To: wikitech-l(a)wikipedia.org
Reply-To: wikitech-l(a)wikipedia.org
On Tue, 11 Mar 2003, Lee Daniel Crocker wrote:
It appears we're being Googled this morning.
Googlebot is very
well-behaved, and I'm not sure if that's the problem or not, but
Googlebot is fairly light (several seconds to 30 seconds between requests,
and follows our robots.txt restrictions - its getting articles, not
millions of diffs or contribs pages. It's only a fraction of total pages
being served).

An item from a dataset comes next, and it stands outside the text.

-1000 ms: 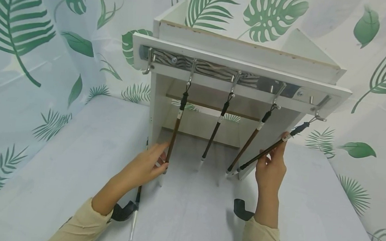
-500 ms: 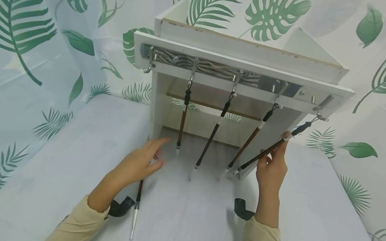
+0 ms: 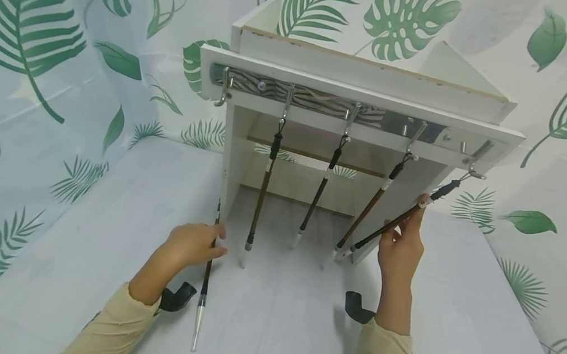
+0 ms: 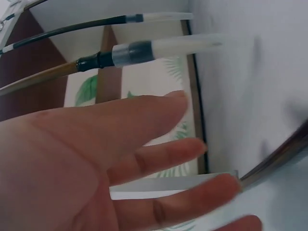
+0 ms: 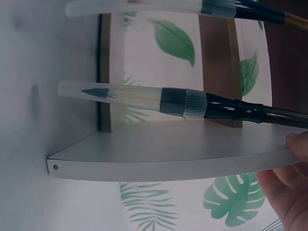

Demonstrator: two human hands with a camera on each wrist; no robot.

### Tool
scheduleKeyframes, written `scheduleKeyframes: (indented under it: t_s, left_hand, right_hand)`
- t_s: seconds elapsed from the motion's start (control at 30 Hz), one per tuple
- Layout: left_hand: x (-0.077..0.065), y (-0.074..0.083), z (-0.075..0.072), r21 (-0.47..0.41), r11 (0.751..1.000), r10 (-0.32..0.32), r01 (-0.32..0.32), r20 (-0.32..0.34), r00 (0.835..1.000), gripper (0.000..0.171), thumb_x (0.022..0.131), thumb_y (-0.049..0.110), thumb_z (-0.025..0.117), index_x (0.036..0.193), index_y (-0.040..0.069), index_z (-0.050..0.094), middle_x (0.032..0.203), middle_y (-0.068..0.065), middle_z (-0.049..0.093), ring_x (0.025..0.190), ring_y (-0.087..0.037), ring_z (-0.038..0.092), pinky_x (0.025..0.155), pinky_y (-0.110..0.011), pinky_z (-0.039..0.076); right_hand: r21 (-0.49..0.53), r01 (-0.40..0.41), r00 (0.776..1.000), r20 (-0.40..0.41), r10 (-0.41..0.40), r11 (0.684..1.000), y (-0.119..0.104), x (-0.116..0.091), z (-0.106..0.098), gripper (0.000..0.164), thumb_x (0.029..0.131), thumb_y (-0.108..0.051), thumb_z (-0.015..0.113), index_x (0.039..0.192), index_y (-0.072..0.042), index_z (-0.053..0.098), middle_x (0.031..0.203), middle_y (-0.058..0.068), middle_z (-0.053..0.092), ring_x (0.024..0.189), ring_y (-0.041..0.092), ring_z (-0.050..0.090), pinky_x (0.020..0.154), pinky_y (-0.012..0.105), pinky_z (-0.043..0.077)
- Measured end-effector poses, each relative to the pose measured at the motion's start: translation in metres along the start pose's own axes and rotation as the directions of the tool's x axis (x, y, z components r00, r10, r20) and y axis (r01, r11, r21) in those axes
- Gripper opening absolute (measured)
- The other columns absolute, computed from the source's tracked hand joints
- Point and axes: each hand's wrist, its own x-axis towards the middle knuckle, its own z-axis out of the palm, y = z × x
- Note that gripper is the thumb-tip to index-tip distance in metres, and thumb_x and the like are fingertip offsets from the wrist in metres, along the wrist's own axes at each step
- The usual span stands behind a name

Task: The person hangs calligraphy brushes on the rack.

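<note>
Several calligraphy brushes with clear tip caps hang by loops from the hooks of a white rack (image 3: 365, 114). My right hand (image 3: 400, 257) pinches the rightmost hanging brush (image 3: 444, 190) along its handle; its capped dark tip (image 5: 96, 92) shows in the right wrist view. Another brush (image 3: 205, 282) lies on the table at the left. Over its upper part is my left hand (image 3: 188, 244), fingers loosely extended and thumb apart; whether they touch it cannot be told. The leftmost hanging brush (image 3: 264, 189) hangs free just right of that hand.
A white open-framed stand (image 3: 231, 167) carries the hook rail, its lower edge meeting the pale table (image 3: 276, 317). The leftmost hook (image 3: 224, 87) bears no brush. Leaf-patterned cloth (image 3: 541, 182) covers the walls behind and beside it.
My left hand has let go of the leftmost hanging brush and moved down-left to the brush on the table. The released brush has swung. My right hand has kept its hold.
</note>
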Motion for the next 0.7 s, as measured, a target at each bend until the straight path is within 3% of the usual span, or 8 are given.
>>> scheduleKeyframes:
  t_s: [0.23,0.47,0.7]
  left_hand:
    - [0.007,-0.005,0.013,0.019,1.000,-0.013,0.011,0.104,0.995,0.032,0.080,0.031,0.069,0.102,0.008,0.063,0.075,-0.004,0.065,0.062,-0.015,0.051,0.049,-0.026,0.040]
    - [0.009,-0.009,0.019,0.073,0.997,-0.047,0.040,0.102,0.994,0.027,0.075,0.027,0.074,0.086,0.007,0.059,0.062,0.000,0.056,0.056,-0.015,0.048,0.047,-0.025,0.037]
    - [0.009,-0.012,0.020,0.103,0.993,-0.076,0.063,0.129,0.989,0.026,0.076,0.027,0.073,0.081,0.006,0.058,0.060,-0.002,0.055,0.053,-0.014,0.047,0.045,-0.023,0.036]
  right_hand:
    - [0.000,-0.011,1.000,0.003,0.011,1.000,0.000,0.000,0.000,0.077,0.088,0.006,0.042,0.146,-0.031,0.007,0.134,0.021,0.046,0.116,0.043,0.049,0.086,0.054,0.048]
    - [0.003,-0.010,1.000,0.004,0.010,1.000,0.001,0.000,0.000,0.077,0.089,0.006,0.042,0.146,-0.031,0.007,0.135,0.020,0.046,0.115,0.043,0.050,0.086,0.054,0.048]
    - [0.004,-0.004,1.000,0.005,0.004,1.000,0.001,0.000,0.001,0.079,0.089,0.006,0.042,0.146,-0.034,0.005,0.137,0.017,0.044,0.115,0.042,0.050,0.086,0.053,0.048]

I have written them an e-mail asking if it's possible to
restrict the spidering to off-peak hours, though.
-- brion vibber (brion @
pobox.com)
Well Brian, off-peak hours is a bit of problem with an international
website, isn't it?
When germany goes to lunch (12:00 CET - Central European Time), the
people in San Francisco come home from the bar (3:00 AM PST - Pacific
Standard Time).
So I think google cannot really do anything about, except treating every
sub-domain according to it's timezone. (otherwise people in europe will
ALWAYS have a slow wikipedia, because google thinks that is off-peak
time).
Another idea which might or might not work is the Apache Module
mod_throttle
http://www.snert.com/Software/mod_throttle/
You could give a general minimum idle time between requests or you could
give penalties to db-heavy documents. But of course, this would make
things still slower to some, but at least the server will take the load
without coming close to a crash.
Cheers
Leo